What to do
Nothing in the listing should be altered when it is copied, and no picture goes into the copy.

Supplied information
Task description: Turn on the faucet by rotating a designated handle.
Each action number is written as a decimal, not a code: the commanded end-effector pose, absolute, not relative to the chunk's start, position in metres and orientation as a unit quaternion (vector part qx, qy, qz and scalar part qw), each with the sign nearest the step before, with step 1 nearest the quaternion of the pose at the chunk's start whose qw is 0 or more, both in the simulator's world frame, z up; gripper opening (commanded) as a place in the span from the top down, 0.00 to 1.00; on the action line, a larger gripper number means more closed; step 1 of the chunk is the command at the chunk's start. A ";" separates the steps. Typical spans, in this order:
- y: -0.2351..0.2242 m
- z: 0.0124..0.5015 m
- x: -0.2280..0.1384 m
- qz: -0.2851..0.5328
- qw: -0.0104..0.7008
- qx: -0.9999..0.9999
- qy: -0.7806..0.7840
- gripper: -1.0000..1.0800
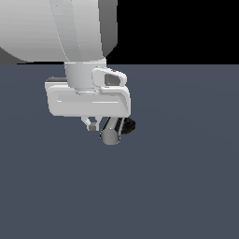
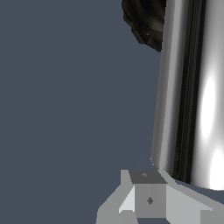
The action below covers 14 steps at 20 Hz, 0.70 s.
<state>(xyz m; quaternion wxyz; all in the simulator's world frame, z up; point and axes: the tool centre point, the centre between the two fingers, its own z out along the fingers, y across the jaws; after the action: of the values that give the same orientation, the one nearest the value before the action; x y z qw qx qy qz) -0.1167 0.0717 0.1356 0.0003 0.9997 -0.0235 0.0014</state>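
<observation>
The faucet is a small fixture on the dark floor. Its black ridged base (image 1: 129,125) shows just behind the handle (image 1: 111,132), a short shiny silver cylinder with a flat round grey end facing the camera. My white gripper (image 1: 93,125) hangs right above it. One fingertip (image 1: 92,124) shows close beside the handle on the exterior view's left, and the other is hidden. In the wrist view the handle (image 2: 192,87) fills one side, the black base (image 2: 146,19) lies beyond it, and one fingertip (image 2: 148,197) sits at the cylinder's end. Contact is unclear.
A flat dark blue-grey floor (image 1: 186,186) lies all around the faucet. My white arm (image 1: 74,32) rises above the gripper toward the black background.
</observation>
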 end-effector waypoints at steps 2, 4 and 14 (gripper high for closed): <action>0.074 0.122 -0.110 0.001 0.000 1.000 -0.025 1.00; 0.075 0.116 -0.108 0.001 0.000 1.000 -0.025 1.00; 0.077 0.108 -0.103 0.000 0.000 1.000 -0.026 1.00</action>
<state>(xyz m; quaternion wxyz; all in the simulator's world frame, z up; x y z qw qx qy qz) -0.1034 0.0767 0.1079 -0.0001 0.9997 -0.0258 -0.0001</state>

Expected output
Task description: Turn on the faucet by rotating a designated handle.
Each action number is written as a decimal, not a code: the commanded end-effector pose, absolute, not relative to the chunk's start, position in metres and orientation as a unit quaternion (vector part qx, qy, qz and scalar part qw), each with the sign nearest the step before, with step 1 nearest the quaternion of the pose at the chunk's start whose qw is 0 or more, both in the simulator's world frame, z up; gripper opening (commanded) as a place in the span from the top down, 0.00 to 1.00; on the action line, a larger gripper number means more closed; step 1 of the chunk is the command at the chunk's start. A ";" separates the steps. Typical spans, in this order:
- y: -0.2351..0.2242 m
- z: 0.0124..0.5015 m
- x: -0.2280..0.1384 m
- qz: -0.2851..0.5328
- qw: -0.0104..0.7008
- qx: -0.9999..0.9999
- qy: -0.7806..0.7840
- gripper: -1.0000..1.0800
The action below covers 14 steps at 20 Hz, 0.70 s.
<state>(xyz m; quaternion wxyz; all in the simulator's world frame, z up; point and axes: the tool centre point, the centre between the two fingers, its own z out along the fingers, y across the jaws; after the action: of the values that give the same orientation, the one nearest the value before the action; x y z qw qx qy qz) -0.1167 0.0717 0.1356 0.0003 0.9997 -0.0235 0.0014</state>
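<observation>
The faucet is a small fixture on the dark floor. Its black ridged base (image 1: 129,125) shows just behind the handle (image 1: 111,132), a short shiny silver cylinder with a flat round grey end facing the camera. My white gripper (image 1: 93,125) hangs right above it. One fingertip (image 1: 92,124) shows close beside the handle on the exterior view's left, and the other is hidden. In the wrist view the handle (image 2: 192,87) fills one side, the black base (image 2: 146,19) lies beyond it, and one fingertip (image 2: 148,197) sits at the cylinder's end. Contact is unclear.
A flat dark blue-grey floor (image 1: 186,186) lies all around the faucet. My white arm (image 1: 74,32) rises above the gripper toward the black background.
</observation>
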 end-effector waypoints at steps 2, 4 and 14 (gripper high for closed): <action>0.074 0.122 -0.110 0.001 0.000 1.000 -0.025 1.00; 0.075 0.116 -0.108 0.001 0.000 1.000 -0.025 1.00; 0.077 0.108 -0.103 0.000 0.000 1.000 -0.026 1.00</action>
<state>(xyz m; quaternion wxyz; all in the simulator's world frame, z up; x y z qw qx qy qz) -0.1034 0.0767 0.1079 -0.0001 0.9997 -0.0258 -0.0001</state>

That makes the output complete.